Differential white blood cell count and type 2 diabetes: systematic review and meta-analysis of cross-sectional and prospective studies.
PLoS ONE 2010 ; 5: e13405.
Gkrania-Klotsas E, Ye Zheng, Cooper AJ, Sharp SJ, Luben R, Biggs ML, Chen LK, Gokulakrishnan K, Hanefeld M, Ingelsson E, Lai WA, Lin SY, Lind L, Lohsoonthorn V, Mohan V, Muscari A, Nilsson G, Ohrvik J, Chao Qiang J, Jenny NS, Tamakoshi K, Temelkova-Kurktschiev T, Wang YY, Yajnik CS, Zoli M, Khaw KT, Forouhi NG, Wareham NJ, Langenberg C
DOI : 10.1371/journal.pone.0013405
PubMed ID : 20976133
PMCID : 0
URL : https://pubmed.ncbi.nlm.nih.gov/20976133/
Abstract
Biological evidence suggests that inflammation might induce type 2 diabetes (T2D), and epidemiological studies have shown an association between higher white blood cell count (WBC) and T2D. However, the association has not been systematically investigated.
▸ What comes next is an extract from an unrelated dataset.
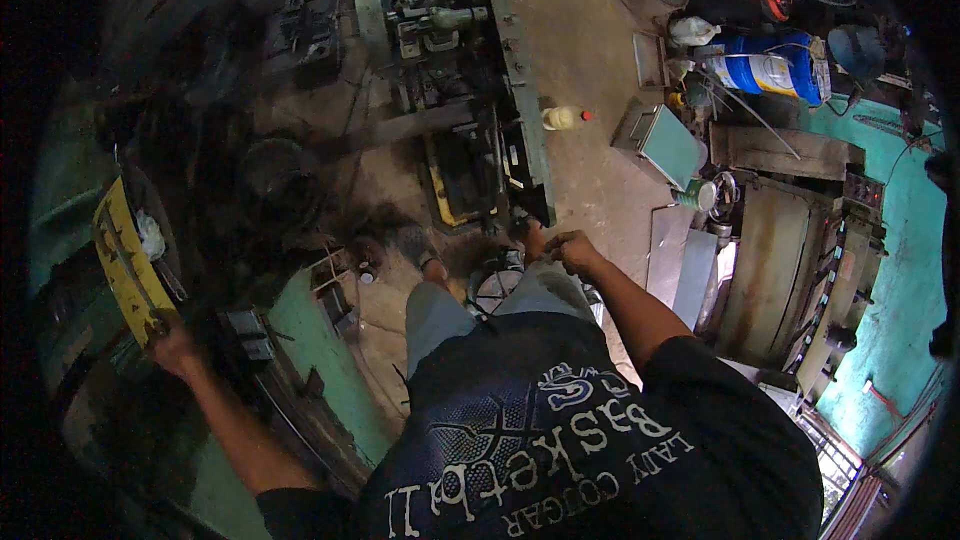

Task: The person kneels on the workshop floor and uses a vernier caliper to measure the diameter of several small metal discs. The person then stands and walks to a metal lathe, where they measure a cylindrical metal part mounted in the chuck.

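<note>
Far out to the left, my left hand (176, 348) is closed at the lower end of a long yellow panel (128, 258) with a dark bar along its face. A crumpled white bag or rag (150, 236) lies just behind that panel. My right hand (575, 252) is held above my right thigh with its fingers curled together. Whatever it may pinch is too small and dark to make out. Between my legs, on the floor, stands a round bucket-like container (497, 290), partly hidden by my shorts.
Ahead stands a large machine tool, its long green-grey bed (515, 90) reaching close to my feet. A bottle with a red cap (566, 118) is beside it. To the right are a green metal box (668, 147), a blue drum (770, 68) and a rusty machine cabinet (765, 275).
</note>
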Available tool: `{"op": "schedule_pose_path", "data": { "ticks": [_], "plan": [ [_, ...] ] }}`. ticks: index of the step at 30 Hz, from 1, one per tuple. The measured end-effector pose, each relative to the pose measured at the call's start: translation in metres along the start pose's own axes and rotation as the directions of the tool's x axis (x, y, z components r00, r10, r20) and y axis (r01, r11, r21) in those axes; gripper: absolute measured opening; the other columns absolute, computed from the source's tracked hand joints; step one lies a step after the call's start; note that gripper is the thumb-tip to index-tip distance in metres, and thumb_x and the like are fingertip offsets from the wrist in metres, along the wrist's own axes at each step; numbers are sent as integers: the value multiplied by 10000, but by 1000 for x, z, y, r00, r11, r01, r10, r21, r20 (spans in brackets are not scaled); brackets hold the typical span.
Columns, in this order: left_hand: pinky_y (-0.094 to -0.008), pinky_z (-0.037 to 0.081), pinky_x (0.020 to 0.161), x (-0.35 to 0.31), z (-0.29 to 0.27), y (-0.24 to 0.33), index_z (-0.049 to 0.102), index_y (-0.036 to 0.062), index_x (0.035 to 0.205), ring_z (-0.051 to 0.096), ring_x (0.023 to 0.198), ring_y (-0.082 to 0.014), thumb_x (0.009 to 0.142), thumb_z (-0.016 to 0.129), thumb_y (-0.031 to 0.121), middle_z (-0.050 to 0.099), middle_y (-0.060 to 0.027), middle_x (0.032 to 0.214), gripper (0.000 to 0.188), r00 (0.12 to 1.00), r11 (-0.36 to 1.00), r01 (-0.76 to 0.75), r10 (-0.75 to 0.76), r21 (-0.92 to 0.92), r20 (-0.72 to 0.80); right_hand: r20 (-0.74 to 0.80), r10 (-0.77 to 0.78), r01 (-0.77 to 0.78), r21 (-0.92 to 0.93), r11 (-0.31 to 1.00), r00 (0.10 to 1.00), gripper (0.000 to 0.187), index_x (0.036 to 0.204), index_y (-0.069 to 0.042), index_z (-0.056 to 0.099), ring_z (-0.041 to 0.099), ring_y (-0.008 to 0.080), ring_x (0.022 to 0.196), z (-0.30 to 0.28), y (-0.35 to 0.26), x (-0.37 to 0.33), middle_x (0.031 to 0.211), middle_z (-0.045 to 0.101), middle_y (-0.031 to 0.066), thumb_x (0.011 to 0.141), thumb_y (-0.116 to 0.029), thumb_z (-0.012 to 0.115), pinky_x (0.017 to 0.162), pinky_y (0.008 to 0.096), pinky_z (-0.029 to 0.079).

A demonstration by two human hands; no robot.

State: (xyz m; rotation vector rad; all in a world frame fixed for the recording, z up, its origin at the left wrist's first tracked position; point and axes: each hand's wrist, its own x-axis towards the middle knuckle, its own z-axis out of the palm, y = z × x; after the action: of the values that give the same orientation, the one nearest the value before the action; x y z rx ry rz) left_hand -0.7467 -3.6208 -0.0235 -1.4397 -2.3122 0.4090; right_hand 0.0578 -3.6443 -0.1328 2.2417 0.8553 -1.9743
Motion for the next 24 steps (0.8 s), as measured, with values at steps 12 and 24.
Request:
{"op": "schedule_pose_path", "data": {
  "ticks": [12, 24],
  "plan": [
    [-360, 511, 792, -299, -177, 196, 521, -18, 1350, 637, 958, -248, 751, 804, 201, 667, -139, 1124, 699, 223, 749, 462, 419, -474, 880, -1, -69, 66, -309, 949, 998, 730, 1251, 0, 603, 589, 329, 1155, 48, -4, 151, 1247, 611, 219, 763, -518, 766, 1010, 412, 433],
    [-380, 501, 807, -355, -60, 132, 568, -27, 1269, 632, 907, -281, 927, 617, 281, 671, -155, 1042, 463, 426, 882, 117, 370, -456, 826, 216, 169, -250, 436, 865, 962, 632, 1344, -116, 503, 531, 289, 1075, 86, 26, 211, 1251, 549, 166, 858, -471, 694, 855, 447, 436]
  ]
}}
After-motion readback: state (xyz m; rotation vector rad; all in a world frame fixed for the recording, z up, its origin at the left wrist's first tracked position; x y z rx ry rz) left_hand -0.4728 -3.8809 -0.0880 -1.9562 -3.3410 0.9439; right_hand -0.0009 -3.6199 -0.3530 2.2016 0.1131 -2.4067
Studies were identified through computer-based and manual searches. Previously unreported studies were sought through correspondence. 20 studies were identified (8,647 T2D cases and 85,040 non-cases). Estimates of the association of WBC with T2D were combined using random effects meta-analysis; sources of heterogeneity as well as presence of publication bias were explored.
The combined relative risk (RR) comparing the top to bottom tertile of the WBC count was 1.61 (95% CI: 1.45; 1.79, p = 1.5*10(-18)). Substantial heterogeneity was present (I(2) = 83%). For granulocytes the RR was 1.38 (95% CI: 1.17; 1.64, p = 1.5*10(-4)), for lymphocytes 1.26 (95% CI: 1.02; 1.56, p = 0.029), and for monocytes 0.93 (95% CI: 0.68; 1.28, p = 0.67) comparing top to bottom tertile. In cross-sectional studies, RR was 1.74 (95% CI: 1.49; 2.02, p = 7.7*10(-13)), while in cohort studies it was 1.48 (95% CI: 1.22; 1.79, p = 7.7*10(-5)). We assessed the impact of confounding in EPIC-Norfolk study and found that the age and sex adjusted HR of 2.19 (95% CI: 1.74; 2.75) was attenuated to 1.82 (95% CI: 1.45; 2.29) after further accounting for smoking, T2D family history, physical activity, education, BMI and waist circumference.
A raised WBC is associated with higher risk of T2D. The presence of publication bias and failure to control for all potential confounders in all studies means the observed association is likely an overestimate.